= Available data =
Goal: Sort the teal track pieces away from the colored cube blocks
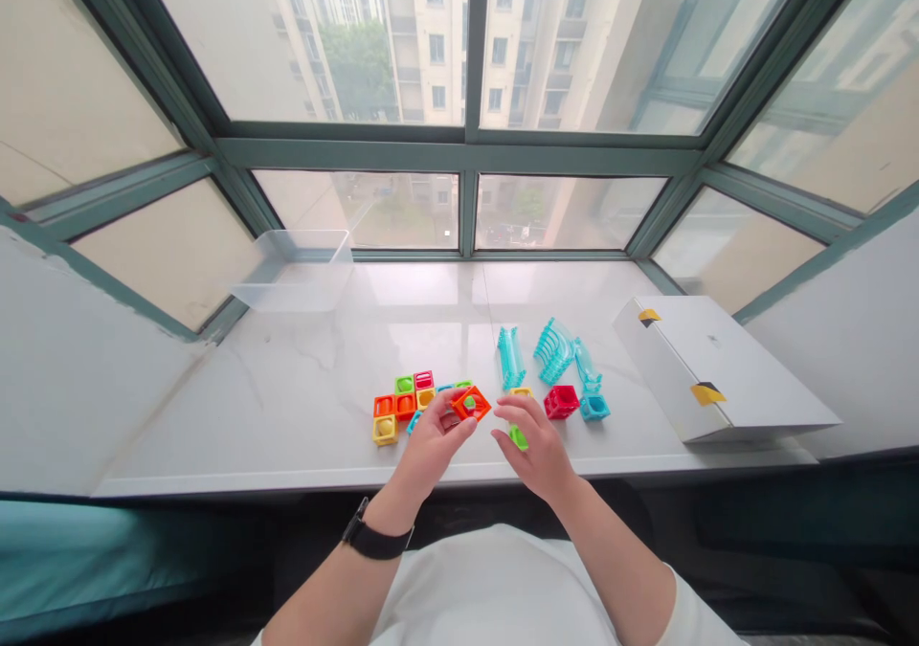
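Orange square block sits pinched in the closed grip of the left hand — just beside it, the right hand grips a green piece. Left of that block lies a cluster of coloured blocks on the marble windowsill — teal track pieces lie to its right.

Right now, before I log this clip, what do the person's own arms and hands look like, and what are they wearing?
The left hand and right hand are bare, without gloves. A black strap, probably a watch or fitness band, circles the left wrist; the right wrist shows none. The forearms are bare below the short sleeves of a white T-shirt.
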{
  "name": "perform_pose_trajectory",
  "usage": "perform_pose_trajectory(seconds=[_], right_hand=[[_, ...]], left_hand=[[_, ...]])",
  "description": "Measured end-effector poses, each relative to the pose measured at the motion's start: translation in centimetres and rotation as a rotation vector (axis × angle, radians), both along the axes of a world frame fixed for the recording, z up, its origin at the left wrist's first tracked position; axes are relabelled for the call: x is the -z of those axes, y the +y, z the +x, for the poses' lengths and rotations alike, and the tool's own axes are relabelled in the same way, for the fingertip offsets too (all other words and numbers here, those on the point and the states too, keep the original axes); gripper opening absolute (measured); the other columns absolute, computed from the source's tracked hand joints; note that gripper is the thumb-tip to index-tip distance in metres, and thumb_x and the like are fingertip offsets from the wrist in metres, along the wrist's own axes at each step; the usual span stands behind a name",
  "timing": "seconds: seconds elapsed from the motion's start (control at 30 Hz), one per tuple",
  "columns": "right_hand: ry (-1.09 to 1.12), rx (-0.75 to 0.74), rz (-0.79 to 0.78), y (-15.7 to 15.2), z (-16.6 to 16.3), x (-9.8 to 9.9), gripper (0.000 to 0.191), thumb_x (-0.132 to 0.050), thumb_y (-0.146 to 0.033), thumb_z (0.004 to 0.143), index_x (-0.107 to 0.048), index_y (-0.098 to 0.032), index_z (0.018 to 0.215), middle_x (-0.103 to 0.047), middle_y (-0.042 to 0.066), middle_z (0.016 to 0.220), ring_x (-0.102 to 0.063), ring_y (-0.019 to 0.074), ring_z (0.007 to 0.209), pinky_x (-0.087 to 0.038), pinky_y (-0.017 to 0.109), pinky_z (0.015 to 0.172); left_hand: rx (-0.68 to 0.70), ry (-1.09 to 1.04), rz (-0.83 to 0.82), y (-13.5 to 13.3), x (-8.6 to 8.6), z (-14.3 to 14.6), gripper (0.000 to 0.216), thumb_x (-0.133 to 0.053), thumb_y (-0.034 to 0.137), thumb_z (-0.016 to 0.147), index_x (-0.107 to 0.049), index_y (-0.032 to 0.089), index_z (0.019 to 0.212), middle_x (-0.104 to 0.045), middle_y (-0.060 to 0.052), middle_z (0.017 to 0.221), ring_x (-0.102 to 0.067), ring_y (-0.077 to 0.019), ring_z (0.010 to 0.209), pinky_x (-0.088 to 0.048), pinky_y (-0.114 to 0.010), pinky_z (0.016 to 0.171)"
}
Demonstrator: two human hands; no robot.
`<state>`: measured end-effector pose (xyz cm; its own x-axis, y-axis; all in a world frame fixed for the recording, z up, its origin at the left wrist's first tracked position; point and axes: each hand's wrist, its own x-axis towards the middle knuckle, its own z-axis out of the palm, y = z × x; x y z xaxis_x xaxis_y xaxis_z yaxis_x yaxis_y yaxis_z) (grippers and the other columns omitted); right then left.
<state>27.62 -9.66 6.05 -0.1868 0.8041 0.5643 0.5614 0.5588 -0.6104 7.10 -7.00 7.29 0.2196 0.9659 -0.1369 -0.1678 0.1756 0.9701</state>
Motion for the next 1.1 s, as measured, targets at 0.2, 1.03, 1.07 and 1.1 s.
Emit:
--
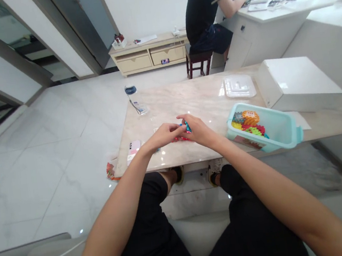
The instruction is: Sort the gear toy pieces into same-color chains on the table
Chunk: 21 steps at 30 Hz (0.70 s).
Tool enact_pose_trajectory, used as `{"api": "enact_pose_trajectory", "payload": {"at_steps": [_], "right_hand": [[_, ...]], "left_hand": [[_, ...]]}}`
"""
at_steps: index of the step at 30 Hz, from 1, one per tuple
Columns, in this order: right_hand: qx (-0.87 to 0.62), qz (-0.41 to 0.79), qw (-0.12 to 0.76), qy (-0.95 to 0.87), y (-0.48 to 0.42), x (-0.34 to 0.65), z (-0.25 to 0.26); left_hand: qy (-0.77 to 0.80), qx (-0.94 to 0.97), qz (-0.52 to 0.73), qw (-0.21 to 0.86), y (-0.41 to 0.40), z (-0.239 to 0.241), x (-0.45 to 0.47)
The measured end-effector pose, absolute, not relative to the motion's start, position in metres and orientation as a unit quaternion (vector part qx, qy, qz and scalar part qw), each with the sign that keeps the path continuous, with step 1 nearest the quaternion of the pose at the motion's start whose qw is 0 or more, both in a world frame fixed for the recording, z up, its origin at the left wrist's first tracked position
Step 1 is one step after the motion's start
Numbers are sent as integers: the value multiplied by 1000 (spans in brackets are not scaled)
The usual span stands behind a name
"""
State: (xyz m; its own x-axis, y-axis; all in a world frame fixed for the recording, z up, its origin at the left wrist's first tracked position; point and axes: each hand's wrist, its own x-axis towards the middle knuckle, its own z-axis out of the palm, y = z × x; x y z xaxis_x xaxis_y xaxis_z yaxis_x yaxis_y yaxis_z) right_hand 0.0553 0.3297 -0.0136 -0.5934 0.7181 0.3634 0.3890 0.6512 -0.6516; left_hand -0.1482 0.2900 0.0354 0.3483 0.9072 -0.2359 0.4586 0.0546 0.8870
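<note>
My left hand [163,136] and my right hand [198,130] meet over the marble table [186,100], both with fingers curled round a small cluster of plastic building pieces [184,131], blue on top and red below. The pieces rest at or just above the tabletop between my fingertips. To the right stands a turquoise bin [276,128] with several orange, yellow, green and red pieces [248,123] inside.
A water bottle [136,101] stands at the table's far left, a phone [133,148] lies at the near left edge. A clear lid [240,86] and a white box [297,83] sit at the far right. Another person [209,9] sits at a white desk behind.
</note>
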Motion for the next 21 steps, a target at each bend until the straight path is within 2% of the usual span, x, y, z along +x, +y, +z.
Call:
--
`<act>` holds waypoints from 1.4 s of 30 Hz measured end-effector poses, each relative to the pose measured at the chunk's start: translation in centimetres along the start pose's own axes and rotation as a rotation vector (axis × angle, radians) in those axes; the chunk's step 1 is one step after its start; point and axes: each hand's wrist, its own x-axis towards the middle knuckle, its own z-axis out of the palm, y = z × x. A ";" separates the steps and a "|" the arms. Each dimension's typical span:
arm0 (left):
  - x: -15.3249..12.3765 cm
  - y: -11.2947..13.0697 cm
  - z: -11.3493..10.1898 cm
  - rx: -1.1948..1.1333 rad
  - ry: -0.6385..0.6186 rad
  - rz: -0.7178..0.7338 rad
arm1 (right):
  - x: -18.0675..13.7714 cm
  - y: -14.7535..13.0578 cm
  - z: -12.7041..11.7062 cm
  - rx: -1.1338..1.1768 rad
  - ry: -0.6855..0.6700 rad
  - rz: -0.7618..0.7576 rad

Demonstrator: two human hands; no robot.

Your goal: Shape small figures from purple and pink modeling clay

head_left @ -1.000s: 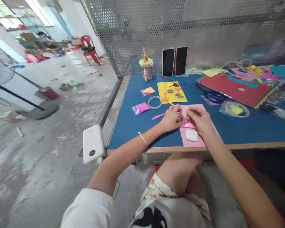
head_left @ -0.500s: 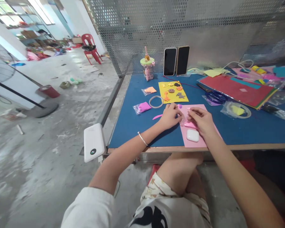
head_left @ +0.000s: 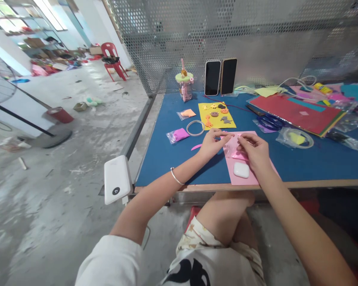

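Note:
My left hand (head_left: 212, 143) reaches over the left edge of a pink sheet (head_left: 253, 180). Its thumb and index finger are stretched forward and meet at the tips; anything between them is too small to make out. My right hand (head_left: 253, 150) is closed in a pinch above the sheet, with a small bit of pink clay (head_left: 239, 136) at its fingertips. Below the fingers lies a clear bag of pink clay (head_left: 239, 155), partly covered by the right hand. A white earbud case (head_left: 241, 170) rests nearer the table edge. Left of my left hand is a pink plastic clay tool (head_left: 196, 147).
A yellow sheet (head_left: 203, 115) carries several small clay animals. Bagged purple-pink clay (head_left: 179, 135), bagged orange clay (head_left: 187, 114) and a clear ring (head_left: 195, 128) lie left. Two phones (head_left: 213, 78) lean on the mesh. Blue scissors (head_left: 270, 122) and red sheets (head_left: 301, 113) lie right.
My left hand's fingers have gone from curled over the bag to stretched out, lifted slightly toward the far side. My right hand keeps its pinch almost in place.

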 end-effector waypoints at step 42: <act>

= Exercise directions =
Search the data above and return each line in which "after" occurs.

= Written solution =
Step 1 is one step after the motion's start
`<act>` holds waypoints from 1.4 s of 30 Hz measured end-effector poses, each relative to the pose measured at the chunk's start: translation in centimetres along the start pose's own axes and rotation as a rotation vector (axis × angle, radians) in those axes; the chunk's step 1 is one step after its start; point and axes: each hand's wrist, its own x-axis towards the middle knuckle, its own z-axis out of the palm, y = z × x. A ";" separates the steps and a "|" the arms. Each dimension's typical span:

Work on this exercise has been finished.